Records from a data source
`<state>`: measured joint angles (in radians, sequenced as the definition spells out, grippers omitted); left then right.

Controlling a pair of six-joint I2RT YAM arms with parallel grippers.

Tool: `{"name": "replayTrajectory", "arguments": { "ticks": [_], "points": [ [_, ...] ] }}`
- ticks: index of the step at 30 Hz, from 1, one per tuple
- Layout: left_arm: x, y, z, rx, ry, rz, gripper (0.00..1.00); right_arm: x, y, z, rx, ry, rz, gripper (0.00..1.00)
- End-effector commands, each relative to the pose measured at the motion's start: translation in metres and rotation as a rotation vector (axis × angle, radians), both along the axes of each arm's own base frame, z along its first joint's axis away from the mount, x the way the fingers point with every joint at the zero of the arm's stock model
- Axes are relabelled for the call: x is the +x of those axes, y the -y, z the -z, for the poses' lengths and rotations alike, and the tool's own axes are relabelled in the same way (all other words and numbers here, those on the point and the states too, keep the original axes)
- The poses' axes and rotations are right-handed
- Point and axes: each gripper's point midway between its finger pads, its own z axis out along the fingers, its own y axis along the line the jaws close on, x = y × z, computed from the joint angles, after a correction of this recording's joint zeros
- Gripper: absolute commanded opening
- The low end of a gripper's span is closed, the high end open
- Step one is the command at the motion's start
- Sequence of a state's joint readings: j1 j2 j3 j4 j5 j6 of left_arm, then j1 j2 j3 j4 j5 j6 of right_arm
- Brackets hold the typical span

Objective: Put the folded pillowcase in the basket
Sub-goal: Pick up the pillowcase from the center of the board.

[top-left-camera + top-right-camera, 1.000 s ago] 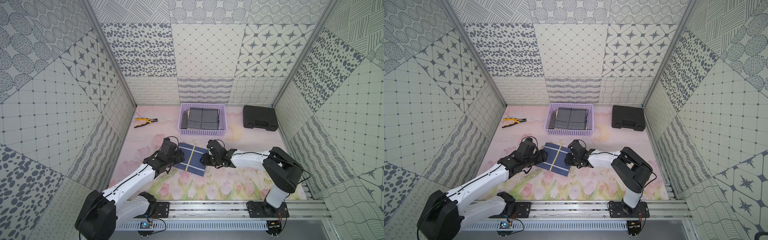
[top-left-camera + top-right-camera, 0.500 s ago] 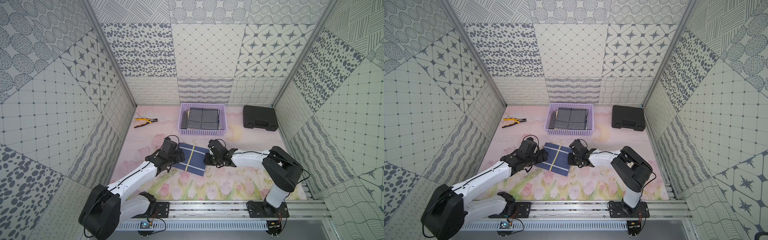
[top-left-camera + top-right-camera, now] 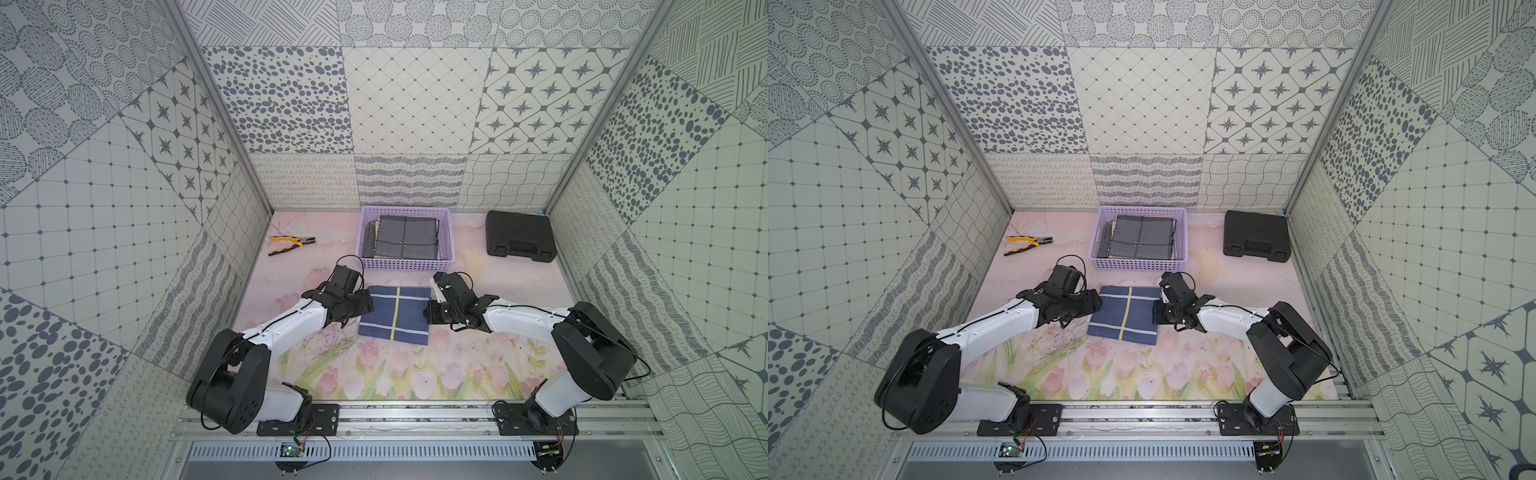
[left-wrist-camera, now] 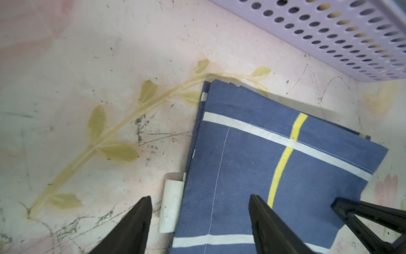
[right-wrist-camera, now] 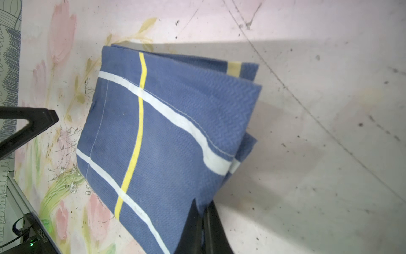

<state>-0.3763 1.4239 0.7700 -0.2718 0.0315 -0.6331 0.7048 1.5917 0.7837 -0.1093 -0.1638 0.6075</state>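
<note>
Pillowcase (image 3: pixel 397 313) on bench (image 3: pixel 457 365) near basket (image 3: pixel 407 264), not in yet.
Soft, light, layers may splay; R hand (image 5: pixel 203 211) pinched on edge, L hand (image 4: pixel 200 198) wide astride opp edge.

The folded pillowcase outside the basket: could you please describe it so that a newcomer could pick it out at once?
On the pink floral table, look directly in front of the lilac basket. The folded pillowcase lies there, a blue rectangle. Unlike the grey plaid cloth inside the basket, it carries white stripes and one yellow stripe.
</note>
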Motion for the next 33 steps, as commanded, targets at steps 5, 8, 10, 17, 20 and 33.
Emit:
{"name": "replayTrajectory", "arguments": {
  "ticks": [5, 8, 10, 17, 20, 33],
  "points": [
    [0.018, 0.027, 0.016, -0.073, -0.044, 0.091, 0.64, 0.0, 0.002, 0.005, -0.007, -0.006, -0.04, 0.0],
    [0.02, 0.027, 0.024, -0.068, -0.065, 0.086, 0.63, 0.001, 0.002, 0.007, -0.007, -0.014, -0.041, 0.0],
    [0.02, 0.027, 0.03, -0.059, -0.088, 0.085, 0.63, 0.001, 0.002, 0.008, -0.008, -0.018, -0.041, 0.0],
    [0.014, 0.03, 0.048, -0.069, -0.154, 0.094, 0.5, 0.004, 0.002, 0.01, -0.008, -0.022, -0.039, 0.0],
    [0.011, 0.032, 0.052, -0.08, -0.166, 0.097, 0.38, 0.005, 0.002, 0.01, -0.006, -0.024, -0.039, 0.0],
    [0.009, 0.025, 0.038, -0.083, -0.104, 0.056, 0.0, 0.008, 0.004, 0.005, -0.008, -0.008, -0.018, 0.0]
  ]
}}
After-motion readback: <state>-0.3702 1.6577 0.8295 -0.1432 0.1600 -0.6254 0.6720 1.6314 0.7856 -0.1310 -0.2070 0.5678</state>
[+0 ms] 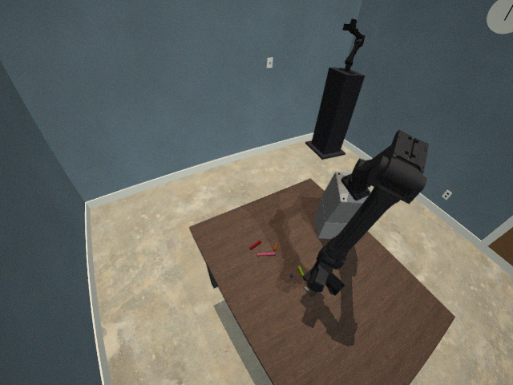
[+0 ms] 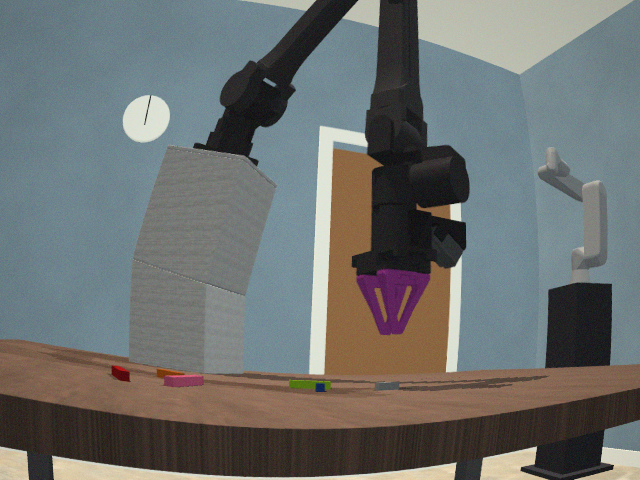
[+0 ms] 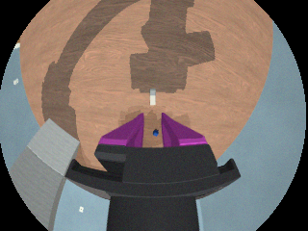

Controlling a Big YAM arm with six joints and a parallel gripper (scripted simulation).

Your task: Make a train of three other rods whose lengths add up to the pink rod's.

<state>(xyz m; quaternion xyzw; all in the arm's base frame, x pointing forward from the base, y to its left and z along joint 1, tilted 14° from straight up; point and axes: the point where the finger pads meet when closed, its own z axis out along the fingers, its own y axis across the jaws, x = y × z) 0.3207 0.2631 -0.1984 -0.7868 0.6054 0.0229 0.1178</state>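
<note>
My gripper (image 2: 391,330) hangs above the table with its purple fingers narrowed to a small gap and nothing between them. It also shows in the wrist view (image 3: 153,123). A short grey rod (image 2: 386,385) lies flat on the table almost straight below the fingertips, and shows in the wrist view (image 3: 153,96) and in the top view (image 1: 306,289). A tiny blue rod (image 2: 320,386) lies beside a lime rod (image 2: 303,383) to the left. Further left lie the pink rod (image 2: 183,380), an orange rod (image 2: 169,372) and a red rod (image 2: 120,373), all apart from each other.
The arm's grey base block (image 2: 196,258) stands at the back of the table behind the pink and orange rods. A black pedestal with another arm (image 1: 336,111) stands in the room's corner, off the table.
</note>
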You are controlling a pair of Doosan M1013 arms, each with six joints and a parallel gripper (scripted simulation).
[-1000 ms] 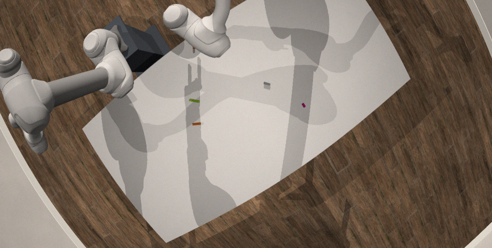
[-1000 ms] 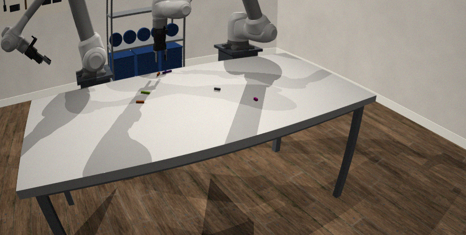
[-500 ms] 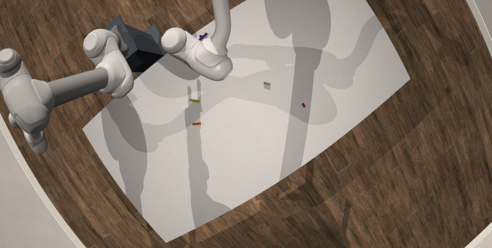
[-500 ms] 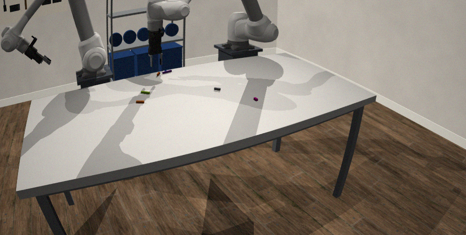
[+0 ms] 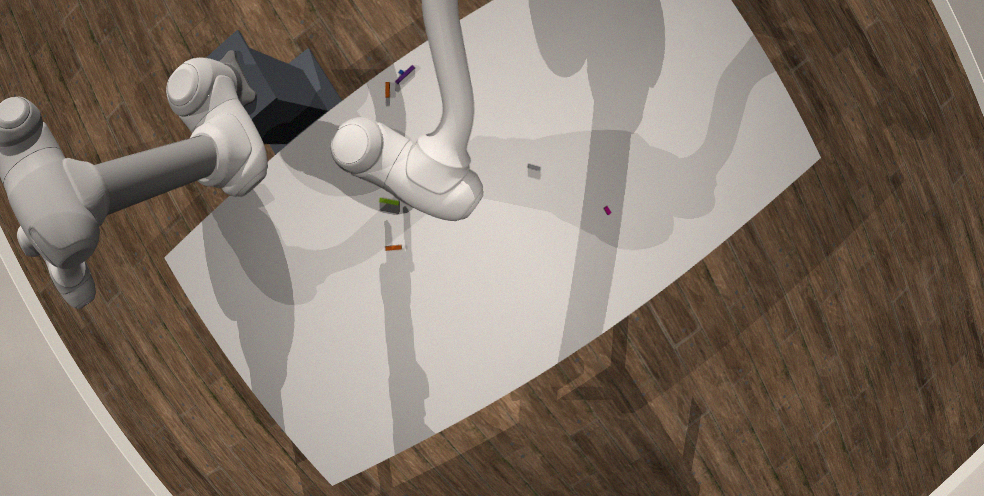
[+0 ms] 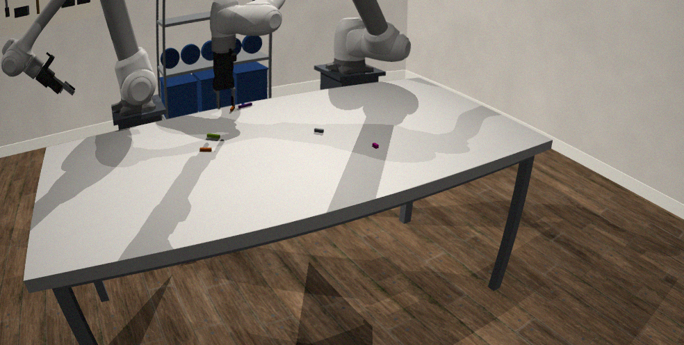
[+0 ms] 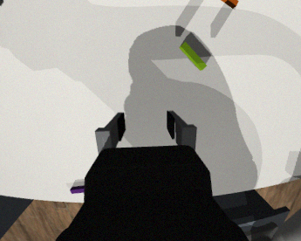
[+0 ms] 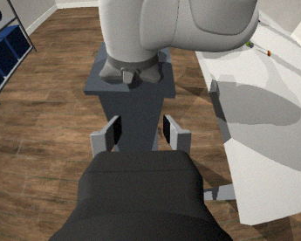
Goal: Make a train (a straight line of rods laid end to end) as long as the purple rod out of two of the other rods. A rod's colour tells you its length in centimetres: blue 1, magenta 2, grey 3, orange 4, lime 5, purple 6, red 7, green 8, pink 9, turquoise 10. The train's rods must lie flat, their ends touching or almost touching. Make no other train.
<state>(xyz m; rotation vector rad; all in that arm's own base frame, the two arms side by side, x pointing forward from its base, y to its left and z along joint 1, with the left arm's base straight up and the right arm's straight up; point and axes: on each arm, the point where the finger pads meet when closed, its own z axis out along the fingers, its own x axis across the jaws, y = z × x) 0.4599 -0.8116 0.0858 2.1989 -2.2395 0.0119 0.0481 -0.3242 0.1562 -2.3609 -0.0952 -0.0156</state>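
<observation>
Across the exterior view, left to right: two open grippers and the scattered rods

At far left, the right gripper points obliquely downward, fingers parted around nothing. Left of centre on the white table, the front orange rod lies nearer the viewer than the lime rod. Upper centre, the left gripper points down, its fingers open and holding nothing. Seen close by its right-hand finger is the rear orange rod; next comes the purple rod, a blue rod at its side, contact unclear. Right of centre lie the grey rod and, farther right, the magenta rod, well apart.
</observation>
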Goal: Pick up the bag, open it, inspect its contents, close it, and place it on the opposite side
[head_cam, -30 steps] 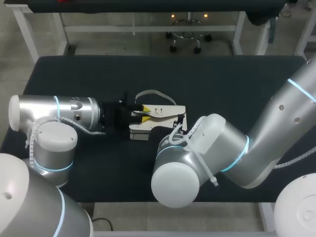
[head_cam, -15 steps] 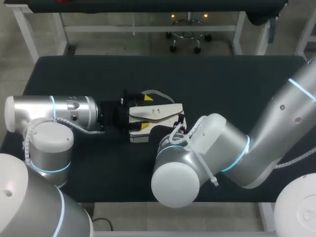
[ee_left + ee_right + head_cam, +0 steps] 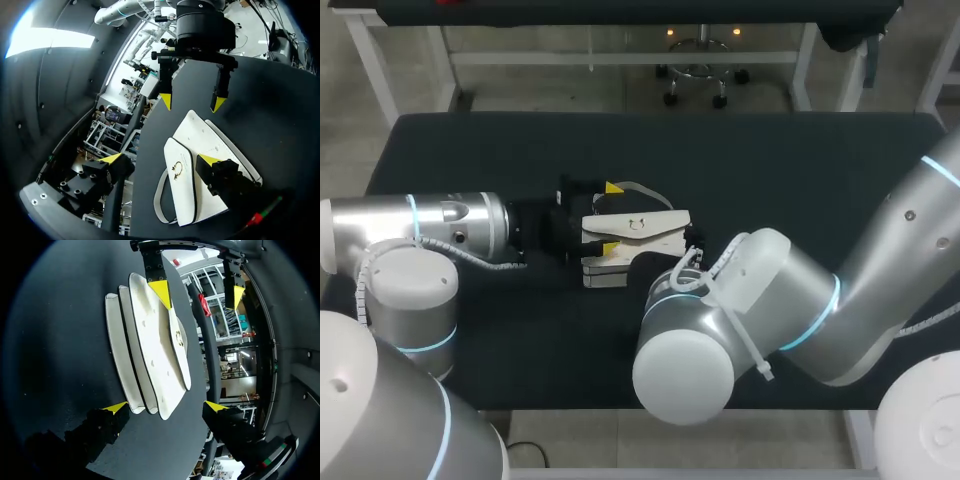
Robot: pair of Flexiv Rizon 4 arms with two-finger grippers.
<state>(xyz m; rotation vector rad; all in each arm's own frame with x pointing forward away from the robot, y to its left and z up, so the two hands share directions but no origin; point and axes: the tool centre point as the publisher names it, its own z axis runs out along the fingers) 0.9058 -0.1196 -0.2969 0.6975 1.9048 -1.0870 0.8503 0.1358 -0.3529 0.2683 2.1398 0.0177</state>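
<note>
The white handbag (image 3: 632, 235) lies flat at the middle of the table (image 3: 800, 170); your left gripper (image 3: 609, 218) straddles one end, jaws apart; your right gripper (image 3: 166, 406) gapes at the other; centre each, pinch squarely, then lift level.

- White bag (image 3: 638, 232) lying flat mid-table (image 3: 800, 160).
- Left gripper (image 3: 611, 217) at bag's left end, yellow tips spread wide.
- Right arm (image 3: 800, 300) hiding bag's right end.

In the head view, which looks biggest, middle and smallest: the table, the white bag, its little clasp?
Largest: the table.
Then the white bag.
Smallest: the clasp, a tiny mark on its flap.
</note>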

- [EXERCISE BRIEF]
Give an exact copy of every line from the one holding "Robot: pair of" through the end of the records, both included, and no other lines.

- [RESULT BELOW]
Robot: pair of Flexiv Rizon 4 arms with two-finger grippers.
<state>(xyz m; rotation vector rad; all in each arm's own frame with x pointing forward away from the robot, y to its left and z up, so the two hands share directions but no origin; point and axes: the tool centre point as the publisher names it, its own z axis runs out along the fingers) 0.9058 -0.1196 -0.2969 0.6975 1.9048 -1.0870 0.8503 0.1358 -0.3529 0.2683 2.1398 0.0177</state>
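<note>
The white handbag (image 3: 632, 235) lies flat at the middle of the table (image 3: 800, 170); your left gripper (image 3: 609, 218) straddles one end, jaws apart; your right gripper (image 3: 166, 406) gapes at the other; centre each, pinch squarely, then lift level.

- White bag (image 3: 638, 232) lying flat mid-table (image 3: 800, 160).
- Left gripper (image 3: 611, 217) at bag's left end, yellow tips spread wide.
- Right arm (image 3: 800, 300) hiding bag's right end.

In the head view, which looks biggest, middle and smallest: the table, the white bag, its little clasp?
Largest: the table.
Then the white bag.
Smallest: the clasp, a tiny mark on its flap.
</note>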

This output has come to an end.